Okay, pas partout. Dans les parcs, les jardins, sur les toits, c'est mignon. Même un arrêt de bus des TL ou des TPG au toit en verre crasseux et recouvert d'une couche de poudreuse a un certain charme. Mais il est vrai que si vous baissez les yeux sur la neige boueuse, grisouille, voire brunâtre au bord de la route, d'accord, c'est moins joli. Certes. Mais vous n'êtes pas obligé d'être un hater aigri toute l'année.
C'est à cause de tous ces matchas dégueulasses et trop chers que vous buvez. Respirez un bon coup. Enfilez-vous un Nesquik avec du lait pas d'avoine (respectez-vous). Foncez faire une bataille de boule de neige avec vos collègues. Retrouvez votre âme d'enfant cinq minutes. Et ne vous inquiétez pas, vous retrouverez votre âme d'adulte quand il faudra dégivrez votre pare-brise avec vos gants mouillés.
La neige en ville, outre le fait qu'elle nous offre de nous émouvoir face à l'insupportable pureté d'un gentil toutou qui s'ébroue au ralenti dans la poudreuse, c'est aussi l'occasion d'admirer le commun des mortels se vautrer avec la grâce d'un sac de pommes de terre lâché du troisième étage.

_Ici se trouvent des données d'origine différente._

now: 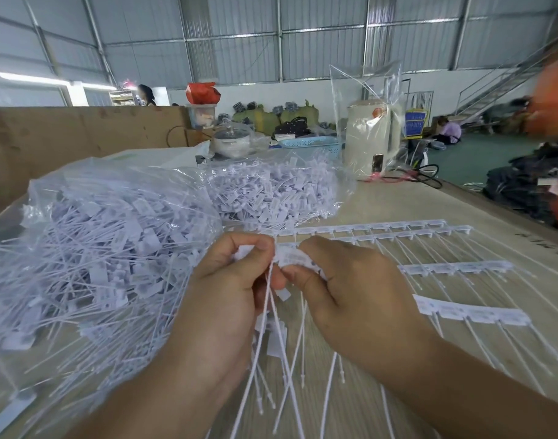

Et ça, c'est la justice sociale qu'on mérite. Car la neige n’a pas de pitié envers les gens mal équipés, ceux qui ont cru pouvoir sortir avec autre chose aux pieds que ces bottes fourrées et moches. Un verglas sournois et hop, le café à l'emporter se répand, transformant n'importe quel bout de trottoir en scène de crime. Pendant ce temps, les spectateurs invisibles, bien dans leurs goddasses de bûcherons scandinaves, assistent au spectacle. Ces gens, c'est vous, c'est moi. Et si vous faites partie de ceux qui se sont vautrés... Merci à vous de nous rappeler pourquoi au final, on a bien fait de ne pas jeter ces laideurs fourrées.